Last week we heard from a number of security industry figures on what businesses of all sizes can take away from the Ashley Madison data breach.
After reports that the customer data stolen from the adult dating site had been released on the dark web, some are now suspecting that the hacker was actually someone from the company.
The most notable industry veteran suggesting that this is the case is John McAfee – who, apart from being the founder of antivirus software firm McAfee, is known for his colourful personal life, which includes being suspected of killing a neighbour and going on the run from the Belize government.
“How did I discover that it was an inside job? From the data that was released, it was clear that the perpetrator had intimate knowledge of the technology stack of the company (all the programs being used). For example, the data contains actual MySQL database dumps. This is not just someone copying a table and making into a .csv file. Hackers rarely have full knowledge of the technology stack of a target,” explains McAfee.
McAfee has decided that the hack was done by a female due to some of the language used in the data dump.
“As to gender of the perpetrator, there were a number of telling signs in the manifestos. The most telling was a statement calling men “scumbags” (for those readers that don’t speak American/Canadian English, this is a word that only a woman would ever use to describe men). In a separate section, the perpetrator describes men as cheating dirtbags. I think in any language this would suggest that a woman is speaking,” added McAfee.

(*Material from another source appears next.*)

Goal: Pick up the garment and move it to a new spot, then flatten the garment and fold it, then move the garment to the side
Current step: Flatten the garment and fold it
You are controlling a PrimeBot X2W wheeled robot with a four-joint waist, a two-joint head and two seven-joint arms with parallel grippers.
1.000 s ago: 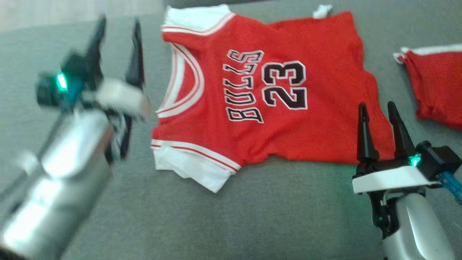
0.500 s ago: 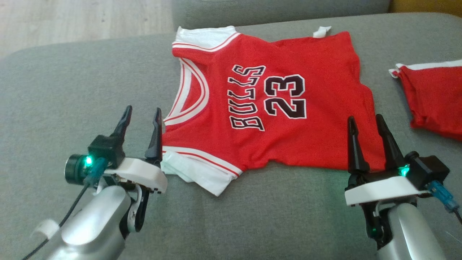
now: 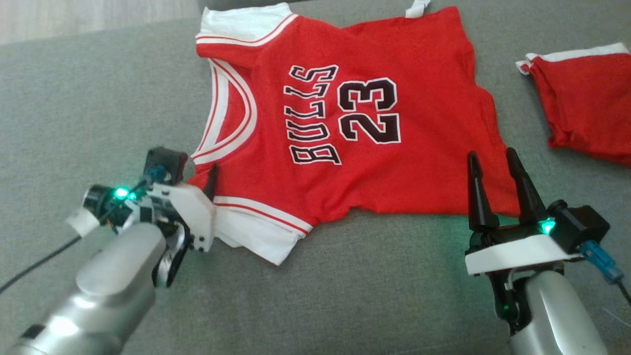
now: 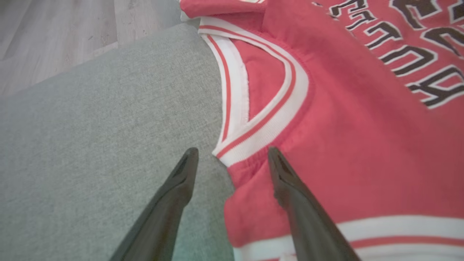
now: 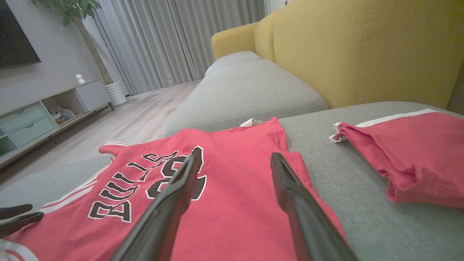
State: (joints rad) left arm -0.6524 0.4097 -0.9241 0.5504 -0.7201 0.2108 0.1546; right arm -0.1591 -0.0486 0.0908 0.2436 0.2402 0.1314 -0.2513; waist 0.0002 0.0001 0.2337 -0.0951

While we’re not totally convinced on his somewhat misogynistic views on why it must have been a female hacker, McAfee does make a good point about the inside knowledge.
Paul Trulove, VP of product management at SailPoint, believes that this potential ‘inside job’ highlights the need for organisations to give priority to their cyber security measures.
“There is no silver bullet solution to the insider threat problem, but if companies take a layered approach that includes awareness and education alongside preventive and detective controls they will be much more secure,” explained Trulove.
"First and foremost, companies need to be explicit about their policies in this area and clearly define what is considered ‘illegal’ use of proprietary data. At the same time, companies need to proactively monitor and manage access privileges, with the goal of limiting access to only what is required. Identity and access management (IAM) plays a critical role in helping companies ensure that access privileges are appropriate and conform to policy.”